- [Work order]
Output exactly the lines of the listing below that run from the line with "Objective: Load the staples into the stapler" through the line with "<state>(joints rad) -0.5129". No pictures.

- [Available records]
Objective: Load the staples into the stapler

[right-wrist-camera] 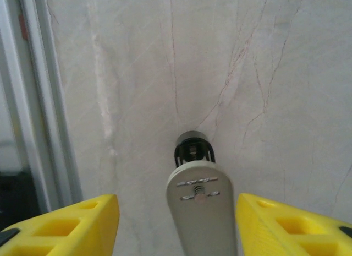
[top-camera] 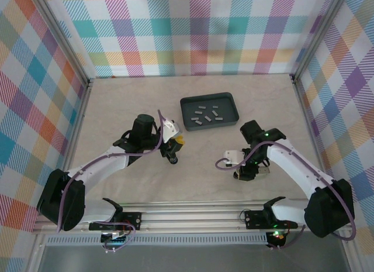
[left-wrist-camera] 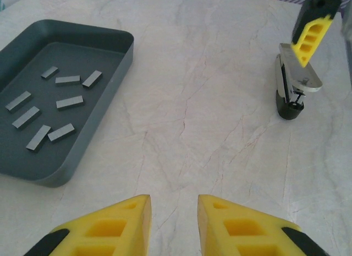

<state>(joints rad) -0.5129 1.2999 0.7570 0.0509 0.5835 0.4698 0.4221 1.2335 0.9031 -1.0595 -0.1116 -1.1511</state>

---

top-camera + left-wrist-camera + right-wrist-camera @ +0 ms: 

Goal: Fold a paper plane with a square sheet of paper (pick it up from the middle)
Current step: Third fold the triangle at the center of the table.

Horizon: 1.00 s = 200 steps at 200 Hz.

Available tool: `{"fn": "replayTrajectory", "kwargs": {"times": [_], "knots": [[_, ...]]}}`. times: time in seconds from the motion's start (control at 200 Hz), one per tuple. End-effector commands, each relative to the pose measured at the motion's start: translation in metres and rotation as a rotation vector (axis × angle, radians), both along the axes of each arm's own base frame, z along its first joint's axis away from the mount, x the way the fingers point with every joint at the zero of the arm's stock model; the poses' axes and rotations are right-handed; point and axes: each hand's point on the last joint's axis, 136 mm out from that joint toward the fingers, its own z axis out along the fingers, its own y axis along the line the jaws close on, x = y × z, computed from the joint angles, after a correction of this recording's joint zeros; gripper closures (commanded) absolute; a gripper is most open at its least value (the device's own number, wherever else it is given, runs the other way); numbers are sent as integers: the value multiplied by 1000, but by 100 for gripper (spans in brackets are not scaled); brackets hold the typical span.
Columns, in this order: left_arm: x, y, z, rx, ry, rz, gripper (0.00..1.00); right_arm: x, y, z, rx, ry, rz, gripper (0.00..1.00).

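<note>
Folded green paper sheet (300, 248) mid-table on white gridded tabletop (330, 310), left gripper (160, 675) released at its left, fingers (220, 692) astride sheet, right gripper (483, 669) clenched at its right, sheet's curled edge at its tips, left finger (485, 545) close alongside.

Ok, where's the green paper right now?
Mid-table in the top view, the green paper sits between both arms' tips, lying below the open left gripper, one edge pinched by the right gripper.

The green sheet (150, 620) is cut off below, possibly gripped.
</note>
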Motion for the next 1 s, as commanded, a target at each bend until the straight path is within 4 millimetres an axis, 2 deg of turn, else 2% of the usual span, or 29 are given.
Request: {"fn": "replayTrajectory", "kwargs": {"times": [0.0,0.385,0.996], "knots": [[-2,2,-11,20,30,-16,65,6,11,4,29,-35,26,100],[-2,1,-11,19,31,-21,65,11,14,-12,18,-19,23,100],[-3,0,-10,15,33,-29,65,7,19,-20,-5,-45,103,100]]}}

- [Result of the exercise]
Objective: Load the staples into the stapler

[right-wrist-camera] 
[top-camera] 
[left-wrist-camera] 

<state>(joints rad) -0.5129 1.2999 0.7570 0.0509 0.5835 0.4698 0.4221 1.2335 0.9031 -1.0595 -0.1116 -1.1511</state>

Here the exercise is finished.